Andra Wisnu, Jakarta – The police and the general public are not ready to be partners in establishing community policing, with the former still lacking accountability and tending to act above the law, a study from the University of Indonesia (UI) has revealed.
In the study, The Potential of Community Policing in Urban-Based Societies, the 400 respondents in Depok and Bekasi, south and east of Jakarta, considered the police an overly dominant institution, due to the lack of any control mechanism.
"For instance, the study shows the public has no idea how to check on how many cases the police are handling, or whether the police have made any follow-up on reports," Kemal Dermawan, a criminologist from UI and the main researcher in the study, said Friday in Depok.
"Furthermore, the police also lack the initiative to announce how these cases are progressing, either because they feel they don't have to or because they fear it would tarnish their image. "Personally, I think it's both," he added.
The study is a response to a police system introduced nearly four years ago, called community policing.
The program, sponsored by the Japanese government and the Japan International Cooperation Agency (JICA), aims at demilitarizing the police force in Indonesia. The National Police were only separated from the military in 1998.
The study also shows that the institution that became a foundation for the program, the Police-Community Partnership Forum (FKPM), has instead served to disrupt it, as its militaristic style is deemed unfriendly to the public, and that the police continue dominating police-community forums.
"A by-product of this style of policing is more venues for corruption, because only a few members of the community get close to the community police," Kemal said.
Despite these snags, the study also shows the police have all the necessary regulations and knowledge to conduct effective community policing, Kemal pointed out, adding the police-community relationship remained strong, as both parties understood their need for each other.

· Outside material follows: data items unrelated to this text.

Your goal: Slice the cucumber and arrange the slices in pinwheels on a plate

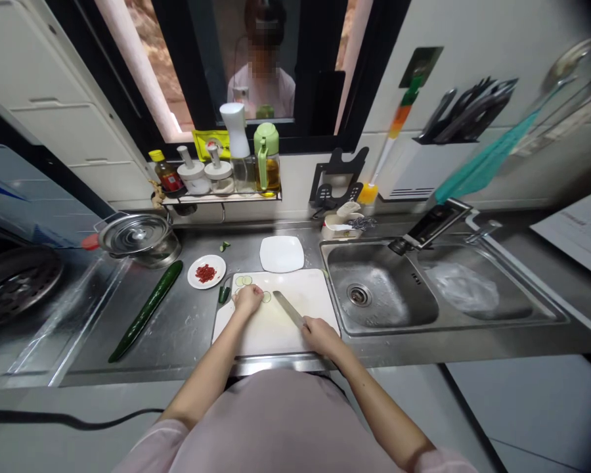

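Observation:
A white cutting board point(285, 335) lies on the steel counter in front of me. My right hand point(322, 337) is closed around the handle of a kitchen knife point(288, 307), whose blade rests low over the board, pointing away to the left. On the board's left half, my left hand point(249, 300) has its fingers pinched together at the edge of a thin cucumber slice point(266, 297). More cucumber slices point(247, 280) lie at the board's upper left corner, some partly hidden by that hand. Short dark green cucumber pieces point(223, 294) sit at the board's left edge.
Left of the board are a plate of chopped red pieces point(205, 273), a whole cucumber point(146, 310) and a lidded pot point(142, 240). A white plate point(282, 253) stands behind the board. To the right is a double sink point(389, 289). Seasoning bottles point(266, 157) line a shelf.

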`<act>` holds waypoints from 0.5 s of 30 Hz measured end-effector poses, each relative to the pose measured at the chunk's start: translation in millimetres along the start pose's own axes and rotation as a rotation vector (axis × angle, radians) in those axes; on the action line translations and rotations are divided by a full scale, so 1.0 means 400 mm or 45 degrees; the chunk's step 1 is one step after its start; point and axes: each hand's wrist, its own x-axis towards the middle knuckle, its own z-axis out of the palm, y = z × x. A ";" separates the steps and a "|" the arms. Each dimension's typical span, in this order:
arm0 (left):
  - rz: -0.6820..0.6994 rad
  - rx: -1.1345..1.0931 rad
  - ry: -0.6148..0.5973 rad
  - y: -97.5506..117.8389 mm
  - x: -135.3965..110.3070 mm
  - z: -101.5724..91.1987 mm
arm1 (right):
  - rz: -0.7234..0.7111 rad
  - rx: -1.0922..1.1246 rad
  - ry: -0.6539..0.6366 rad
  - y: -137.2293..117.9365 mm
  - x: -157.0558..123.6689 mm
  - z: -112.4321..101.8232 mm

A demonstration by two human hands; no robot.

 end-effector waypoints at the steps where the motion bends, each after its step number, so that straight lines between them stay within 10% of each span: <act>1: 0.015 0.040 0.017 -0.002 0.001 0.002 | -0.002 -0.015 -0.004 -0.003 -0.001 -0.002; 15: 0.046 0.174 0.102 -0.010 0.030 0.016 | -0.029 -0.110 -0.051 -0.031 0.003 0.000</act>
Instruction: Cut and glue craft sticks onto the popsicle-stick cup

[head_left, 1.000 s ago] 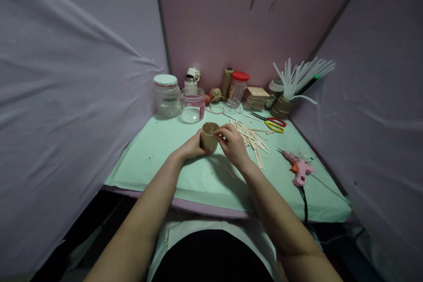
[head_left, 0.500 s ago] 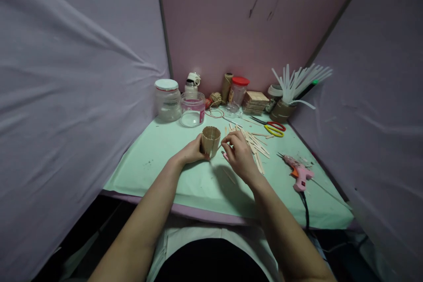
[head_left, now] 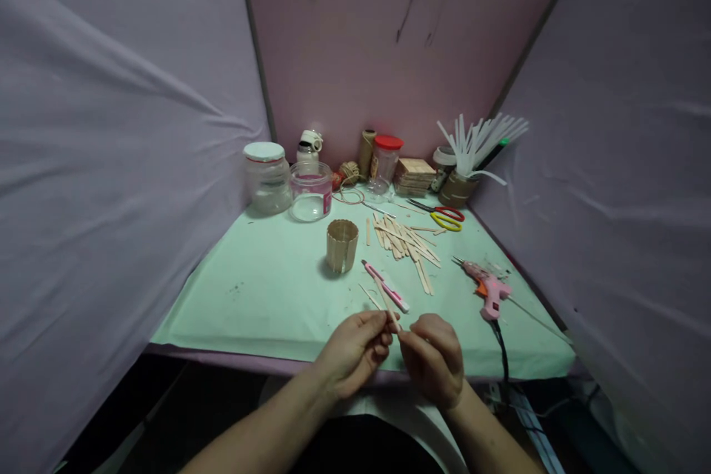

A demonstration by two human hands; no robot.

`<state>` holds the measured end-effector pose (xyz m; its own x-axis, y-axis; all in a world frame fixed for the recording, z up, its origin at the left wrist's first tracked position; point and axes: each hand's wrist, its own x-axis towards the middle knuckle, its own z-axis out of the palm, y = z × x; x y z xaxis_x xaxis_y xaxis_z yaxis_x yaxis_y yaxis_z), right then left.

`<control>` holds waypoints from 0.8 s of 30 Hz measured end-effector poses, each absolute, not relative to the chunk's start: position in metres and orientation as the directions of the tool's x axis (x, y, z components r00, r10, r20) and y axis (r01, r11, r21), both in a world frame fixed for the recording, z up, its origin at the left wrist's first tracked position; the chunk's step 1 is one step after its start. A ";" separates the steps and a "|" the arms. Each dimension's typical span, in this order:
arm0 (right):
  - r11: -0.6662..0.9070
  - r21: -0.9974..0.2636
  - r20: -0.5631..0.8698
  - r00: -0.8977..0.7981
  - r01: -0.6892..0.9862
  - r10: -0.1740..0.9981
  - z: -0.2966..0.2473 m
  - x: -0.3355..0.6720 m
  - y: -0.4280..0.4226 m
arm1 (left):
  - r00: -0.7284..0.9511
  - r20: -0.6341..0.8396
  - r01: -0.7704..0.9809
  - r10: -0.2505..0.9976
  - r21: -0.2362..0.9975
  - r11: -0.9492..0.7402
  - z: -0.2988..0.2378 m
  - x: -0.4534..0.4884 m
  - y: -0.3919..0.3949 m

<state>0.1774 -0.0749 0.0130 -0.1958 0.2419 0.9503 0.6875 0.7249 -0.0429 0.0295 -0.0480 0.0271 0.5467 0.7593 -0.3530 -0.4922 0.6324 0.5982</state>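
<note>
Near the table's front edge, my left hand (head_left: 358, 348) pinches a narrow wooden craft stick (head_left: 387, 300) between thumb and fingers. My right hand (head_left: 436, 357) is closed at the stick's lower end, close beside the left. The stick slants up and away to the left. Just beyond it lies a pink utility knife (head_left: 383, 284), with a thin wooden sliver (head_left: 369, 295) beside it. A cup made of craft sticks (head_left: 342, 248) stands upright past the hands, touched by neither; a narrow gap shows down its front.
Loose craft sticks (head_left: 405, 239) lie in a heap right of the cup. A pink glue gun (head_left: 489, 289) rests at the right, behind it scissors (head_left: 447, 217). Along the back stand jars (head_left: 267, 181), a twine ball (head_left: 349, 172), stacked wooden squares (head_left: 414, 176) and white glue sticks (head_left: 483, 141).
My left hand has let go of the cup, which now stands on the table. Both hands have come back toward the front edge and meet at the stick. The view has shifted slightly.
</note>
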 end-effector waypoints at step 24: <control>-0.675 -0.284 -0.070 0.688 0.681 0.723 0.022 0.340 -0.058 | 0.579 -0.524 -0.622 0.625 0.212 0.754 0.005 0.041 -0.063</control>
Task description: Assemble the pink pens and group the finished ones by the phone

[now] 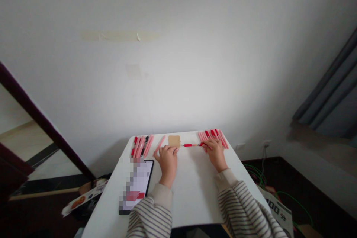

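Observation:
A thin pen with a red grip (187,145) lies crosswise between my two hands near the back of the table. My right hand (215,153) pinches its red right-hand end between thumb and fingers. Curled fingers on my left hand (168,157) sit by the pen's other end; what they hold, if anything, is hidden. Beside that hand, a pink pen (160,145) slants on the tabletop, its lower end close to the thumb. Just behind my left fingers is a tan square (174,141).
Several pink, red and black pens (141,146) lie in a row at the back left of the white table (192,193). More pink and red pens (213,134) line the back right. A phone (139,184) rests left of my left forearm. The wall stands behind.

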The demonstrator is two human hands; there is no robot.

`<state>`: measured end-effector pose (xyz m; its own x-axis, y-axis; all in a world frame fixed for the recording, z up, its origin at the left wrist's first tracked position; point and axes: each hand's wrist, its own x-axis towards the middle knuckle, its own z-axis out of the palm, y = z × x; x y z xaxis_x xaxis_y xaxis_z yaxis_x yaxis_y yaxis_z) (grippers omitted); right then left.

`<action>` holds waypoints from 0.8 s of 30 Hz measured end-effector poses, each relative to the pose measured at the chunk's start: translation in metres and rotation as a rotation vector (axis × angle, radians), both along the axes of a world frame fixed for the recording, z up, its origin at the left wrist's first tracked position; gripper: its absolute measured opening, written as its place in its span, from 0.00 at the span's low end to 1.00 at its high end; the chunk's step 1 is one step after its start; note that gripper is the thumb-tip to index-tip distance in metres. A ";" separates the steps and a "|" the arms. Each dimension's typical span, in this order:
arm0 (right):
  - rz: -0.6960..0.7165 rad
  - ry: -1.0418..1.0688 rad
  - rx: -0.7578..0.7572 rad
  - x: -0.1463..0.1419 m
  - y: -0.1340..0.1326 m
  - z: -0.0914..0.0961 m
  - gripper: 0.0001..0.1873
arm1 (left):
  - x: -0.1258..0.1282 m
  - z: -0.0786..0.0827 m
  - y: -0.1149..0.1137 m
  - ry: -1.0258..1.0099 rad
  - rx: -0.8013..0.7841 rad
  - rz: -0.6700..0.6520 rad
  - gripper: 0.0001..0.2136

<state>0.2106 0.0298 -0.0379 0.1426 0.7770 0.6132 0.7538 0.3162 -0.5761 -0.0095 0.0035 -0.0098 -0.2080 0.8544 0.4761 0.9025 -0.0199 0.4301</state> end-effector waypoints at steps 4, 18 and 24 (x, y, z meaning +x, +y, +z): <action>-0.008 -0.008 -0.017 0.000 0.000 0.000 0.18 | 0.000 -0.003 -0.001 0.069 0.004 0.002 0.10; -0.009 -0.015 -0.038 -0.001 -0.002 0.001 0.18 | 0.000 -0.003 -0.005 0.190 -0.064 0.074 0.11; -0.009 -0.010 -0.023 -0.001 -0.001 -0.001 0.17 | -0.001 -0.006 -0.002 0.186 -0.054 0.058 0.11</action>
<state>0.2100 0.0287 -0.0387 0.1434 0.7895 0.5967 0.7620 0.2966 -0.5756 -0.0110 0.0011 -0.0162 -0.1698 0.8689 0.4649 0.9656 0.0525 0.2546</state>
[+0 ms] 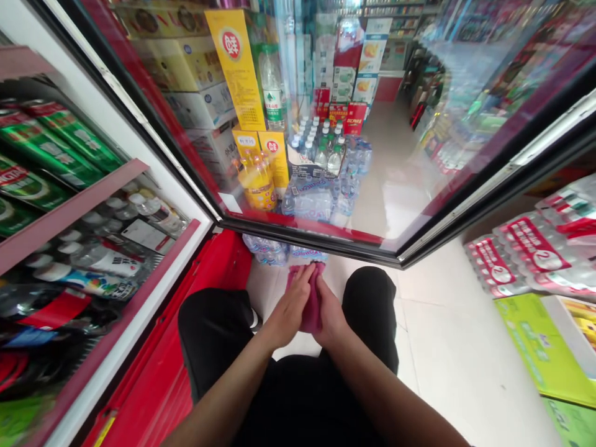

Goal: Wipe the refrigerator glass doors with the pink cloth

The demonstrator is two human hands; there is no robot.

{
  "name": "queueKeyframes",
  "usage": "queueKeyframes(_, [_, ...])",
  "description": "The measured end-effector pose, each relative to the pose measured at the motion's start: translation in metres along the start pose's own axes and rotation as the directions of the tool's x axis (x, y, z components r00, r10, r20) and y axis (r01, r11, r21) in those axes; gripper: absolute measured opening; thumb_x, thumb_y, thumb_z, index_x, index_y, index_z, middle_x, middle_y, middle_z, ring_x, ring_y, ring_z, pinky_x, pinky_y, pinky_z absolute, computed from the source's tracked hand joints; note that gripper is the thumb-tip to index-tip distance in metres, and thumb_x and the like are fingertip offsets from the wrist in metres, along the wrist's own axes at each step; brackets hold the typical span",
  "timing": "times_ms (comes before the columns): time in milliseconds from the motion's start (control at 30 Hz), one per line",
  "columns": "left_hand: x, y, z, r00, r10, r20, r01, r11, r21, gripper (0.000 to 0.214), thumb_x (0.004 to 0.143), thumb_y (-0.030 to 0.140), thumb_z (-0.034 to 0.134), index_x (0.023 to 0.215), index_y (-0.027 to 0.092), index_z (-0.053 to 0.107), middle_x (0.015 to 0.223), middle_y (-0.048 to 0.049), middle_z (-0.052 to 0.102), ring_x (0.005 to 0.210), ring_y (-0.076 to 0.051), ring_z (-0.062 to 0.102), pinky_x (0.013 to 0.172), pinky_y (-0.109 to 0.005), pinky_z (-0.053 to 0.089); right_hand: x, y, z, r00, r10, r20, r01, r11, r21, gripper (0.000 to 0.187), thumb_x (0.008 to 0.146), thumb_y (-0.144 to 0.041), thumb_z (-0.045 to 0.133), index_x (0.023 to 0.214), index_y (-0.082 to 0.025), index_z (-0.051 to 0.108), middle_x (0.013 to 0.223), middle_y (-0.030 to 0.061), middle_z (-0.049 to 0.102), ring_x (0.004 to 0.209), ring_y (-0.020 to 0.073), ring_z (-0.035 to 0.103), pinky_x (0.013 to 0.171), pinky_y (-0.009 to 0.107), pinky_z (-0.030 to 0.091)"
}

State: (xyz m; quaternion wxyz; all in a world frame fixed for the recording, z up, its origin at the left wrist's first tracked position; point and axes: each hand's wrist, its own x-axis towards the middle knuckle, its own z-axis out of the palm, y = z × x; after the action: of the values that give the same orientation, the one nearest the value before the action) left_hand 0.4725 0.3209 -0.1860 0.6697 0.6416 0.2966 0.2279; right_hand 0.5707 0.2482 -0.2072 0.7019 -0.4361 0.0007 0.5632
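Between my knees, both hands meet around a folded dark pink cloth [310, 318]. My left hand [289, 310] lies over its left side, the fingers stretched along the fabric and pressed onto it. From the right, my right hand [331, 315] grips the same cloth, its fingers partly hidden behind the folds. Just beyond the hands is the lower edge of an open glass door [307, 243] with a black and red frame. Wrapped packs of water bottles [267, 248] stand on the floor past that edge.
On the left, an open fridge has a shelf [79, 211] with green cans [56, 139] and bottles [116, 248] below. Its red base [186, 323] runs beside my left leg. Shrink-wrapped drink packs [521, 248] and a green carton [542, 347] stand right. Through the glass are yellow boxes [237, 74].
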Motion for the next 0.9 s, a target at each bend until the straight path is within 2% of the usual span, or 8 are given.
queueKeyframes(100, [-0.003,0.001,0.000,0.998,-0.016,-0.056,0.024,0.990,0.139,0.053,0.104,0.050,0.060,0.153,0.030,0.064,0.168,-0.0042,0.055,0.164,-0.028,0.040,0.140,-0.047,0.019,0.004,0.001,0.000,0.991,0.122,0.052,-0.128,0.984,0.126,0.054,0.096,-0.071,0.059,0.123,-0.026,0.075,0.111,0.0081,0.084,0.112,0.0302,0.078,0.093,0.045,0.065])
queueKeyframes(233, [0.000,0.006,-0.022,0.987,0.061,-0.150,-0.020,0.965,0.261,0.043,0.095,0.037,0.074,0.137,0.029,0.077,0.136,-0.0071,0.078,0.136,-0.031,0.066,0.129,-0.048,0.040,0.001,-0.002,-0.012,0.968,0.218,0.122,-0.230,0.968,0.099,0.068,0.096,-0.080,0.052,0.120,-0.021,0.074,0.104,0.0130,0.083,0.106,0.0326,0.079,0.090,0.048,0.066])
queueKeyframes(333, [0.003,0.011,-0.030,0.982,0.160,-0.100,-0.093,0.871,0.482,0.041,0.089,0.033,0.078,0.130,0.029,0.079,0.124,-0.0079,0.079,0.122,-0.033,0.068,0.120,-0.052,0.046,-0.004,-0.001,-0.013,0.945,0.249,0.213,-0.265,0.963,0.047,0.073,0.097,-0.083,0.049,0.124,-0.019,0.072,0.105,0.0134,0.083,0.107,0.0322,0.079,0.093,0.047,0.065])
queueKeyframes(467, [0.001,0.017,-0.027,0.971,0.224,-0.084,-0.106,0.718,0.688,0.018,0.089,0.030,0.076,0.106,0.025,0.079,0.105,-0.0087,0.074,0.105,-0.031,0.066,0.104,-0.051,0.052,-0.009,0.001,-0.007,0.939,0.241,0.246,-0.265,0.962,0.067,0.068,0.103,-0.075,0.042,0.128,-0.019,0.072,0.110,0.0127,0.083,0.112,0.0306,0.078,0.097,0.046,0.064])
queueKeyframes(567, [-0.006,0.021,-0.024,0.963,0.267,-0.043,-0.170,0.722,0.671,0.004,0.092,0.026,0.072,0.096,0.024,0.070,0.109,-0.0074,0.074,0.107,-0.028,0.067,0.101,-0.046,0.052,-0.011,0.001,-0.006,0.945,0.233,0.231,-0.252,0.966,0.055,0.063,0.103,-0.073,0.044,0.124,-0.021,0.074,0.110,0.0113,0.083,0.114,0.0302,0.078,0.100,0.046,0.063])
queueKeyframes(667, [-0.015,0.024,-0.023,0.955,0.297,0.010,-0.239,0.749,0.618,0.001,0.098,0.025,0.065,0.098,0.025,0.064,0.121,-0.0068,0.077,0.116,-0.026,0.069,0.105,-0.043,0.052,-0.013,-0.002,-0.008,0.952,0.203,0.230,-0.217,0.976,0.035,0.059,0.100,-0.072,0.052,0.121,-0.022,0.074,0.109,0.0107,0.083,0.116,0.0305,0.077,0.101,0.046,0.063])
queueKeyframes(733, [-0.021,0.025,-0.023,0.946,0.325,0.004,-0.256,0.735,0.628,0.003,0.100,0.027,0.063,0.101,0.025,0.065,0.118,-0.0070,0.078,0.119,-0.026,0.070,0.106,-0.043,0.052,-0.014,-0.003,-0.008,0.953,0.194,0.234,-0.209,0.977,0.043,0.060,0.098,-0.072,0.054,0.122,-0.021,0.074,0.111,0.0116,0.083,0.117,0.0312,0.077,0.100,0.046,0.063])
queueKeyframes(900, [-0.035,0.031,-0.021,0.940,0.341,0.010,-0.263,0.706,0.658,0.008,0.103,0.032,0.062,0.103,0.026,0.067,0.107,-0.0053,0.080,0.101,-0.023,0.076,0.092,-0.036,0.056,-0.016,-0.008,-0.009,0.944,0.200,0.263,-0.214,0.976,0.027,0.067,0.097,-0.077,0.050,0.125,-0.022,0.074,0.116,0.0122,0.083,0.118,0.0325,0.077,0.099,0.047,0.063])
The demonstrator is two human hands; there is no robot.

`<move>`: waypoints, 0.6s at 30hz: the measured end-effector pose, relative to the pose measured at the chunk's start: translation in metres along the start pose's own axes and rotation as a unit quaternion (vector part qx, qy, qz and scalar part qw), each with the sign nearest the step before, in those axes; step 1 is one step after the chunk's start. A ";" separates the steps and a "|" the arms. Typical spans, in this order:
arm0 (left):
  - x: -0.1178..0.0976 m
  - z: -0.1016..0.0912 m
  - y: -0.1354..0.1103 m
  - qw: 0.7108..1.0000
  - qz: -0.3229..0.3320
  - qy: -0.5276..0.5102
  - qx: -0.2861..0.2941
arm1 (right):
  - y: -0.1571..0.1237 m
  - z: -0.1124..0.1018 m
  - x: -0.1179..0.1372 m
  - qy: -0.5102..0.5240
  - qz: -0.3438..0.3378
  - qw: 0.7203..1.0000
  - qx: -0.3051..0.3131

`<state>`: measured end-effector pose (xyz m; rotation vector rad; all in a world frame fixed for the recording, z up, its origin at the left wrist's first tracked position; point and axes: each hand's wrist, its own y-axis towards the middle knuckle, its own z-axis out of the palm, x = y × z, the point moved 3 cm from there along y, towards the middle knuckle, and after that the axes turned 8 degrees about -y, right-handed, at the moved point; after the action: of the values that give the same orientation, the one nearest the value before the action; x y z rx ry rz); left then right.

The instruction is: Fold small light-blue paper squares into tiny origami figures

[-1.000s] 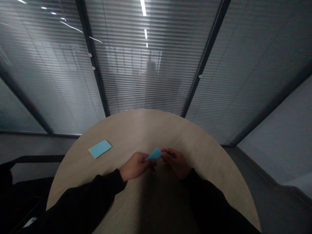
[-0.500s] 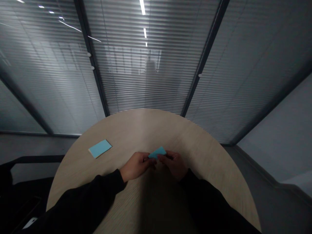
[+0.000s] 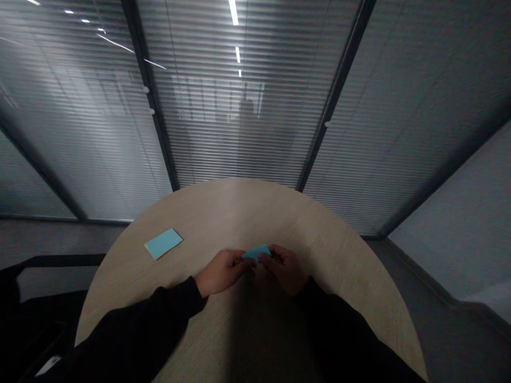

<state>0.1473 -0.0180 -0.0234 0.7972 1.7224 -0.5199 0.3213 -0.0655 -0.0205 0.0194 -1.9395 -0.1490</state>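
A small folded light-blue paper (image 3: 256, 251) is pinched between both my hands just above the round wooden table (image 3: 223, 213). My left hand (image 3: 221, 272) grips its left end with closed fingers. My right hand (image 3: 284, 267) holds its right end, fingers curled over it. Both arms wear black sleeves. A pad of light-blue paper sheets (image 3: 163, 243) lies flat on the table to the left, well apart from my hands.
Glass walls with horizontal blinds and dark frames (image 3: 154, 106) stand right behind the table's far edge. A dark chair or bag (image 3: 35, 298) sits at the lower left. Grey floor (image 3: 439, 298) shows to the right of the table.
The blue paper has gone from tilted up to lower and flatter between my hands. My right hand has shifted slightly left over it. The pad has not moved.
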 end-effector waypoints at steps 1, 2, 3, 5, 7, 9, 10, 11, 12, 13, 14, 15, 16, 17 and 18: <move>-0.001 0.000 0.000 1.000 0.001 0.007 -0.003 | 0.000 0.000 -0.001 -0.010 0.006 1.000 -0.002; -0.001 0.000 -0.001 1.000 0.003 0.013 -0.007 | -0.001 0.000 -0.002 -0.012 0.010 1.000 -0.007; -0.002 0.000 -0.001 1.000 0.005 0.015 -0.010 | -0.001 0.000 -0.003 -0.013 0.013 1.000 -0.008; -0.004 0.000 -0.001 1.000 0.010 0.015 -0.014 | 0.000 -0.001 -0.005 -0.011 0.018 1.000 -0.007; -0.004 0.000 -0.001 1.000 0.011 0.009 -0.014 | 0.000 -0.001 -0.006 -0.016 0.020 1.000 -0.003; -0.003 0.000 -0.001 1.000 0.011 -0.002 -0.013 | 0.000 -0.001 -0.004 -0.027 0.013 1.000 -0.005; -0.003 0.000 -0.001 1.000 0.013 -0.009 -0.010 | 0.000 0.000 -0.003 -0.035 0.007 0.999 -0.004; -0.002 0.001 -0.001 1.000 0.015 -0.016 -0.007 | 0.000 0.000 -0.002 -0.042 0.002 0.999 -0.002; -0.002 0.001 -0.001 1.000 0.017 -0.023 -0.003 | -0.001 0.000 -0.002 -0.048 -0.001 0.999 0.001; -0.002 0.001 -0.001 0.999 0.020 -0.028 0.000 | -0.001 0.000 -0.001 -0.053 -0.002 0.999 0.006; -0.003 0.001 -0.001 0.999 0.022 -0.030 0.000 | -0.001 0.000 0.000 -0.055 -0.001 0.998 0.010; -0.003 0.001 -0.002 0.999 0.022 -0.030 -0.002 | -0.002 0.000 0.000 -0.057 0.002 0.998 0.012; -0.004 0.001 -0.001 0.999 0.021 -0.027 -0.006 | -0.002 0.000 0.001 -0.057 0.004 0.998 0.013; -0.004 0.001 -0.001 0.999 0.020 -0.024 -0.009 | -0.002 -0.001 0.001 -0.055 0.008 0.998 0.014; -0.004 0.001 -0.001 0.999 0.019 -0.023 -0.012 | -0.002 -0.001 0.002 -0.052 0.010 0.998 0.016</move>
<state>0.1475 -0.0204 -0.0194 0.7938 1.6657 -0.4872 0.3213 -0.0682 -0.0189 0.0141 -2.0451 -0.1071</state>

He urged the police to loosen up in conducting community policing, saying that regional police needed to strengthen their watch over the district police, because the latter served as the first gateway in repairing the police's image.
"The aim of community policing is to create a sense of equality between the police and the community. This has yet to be seen, because the police are ignorant of people's rights," Kemal said.
The study supports an earlier statement by National Police chief Gen. Bambang Hendarso Danuri, who admitted police officers had an attitude problem.
But Kemal played down Danuri's remarks, calling it "just talk". "He's just talking to repair the police's image," he said. "He only makes it seems their image is all they care about. What the community needs now is action."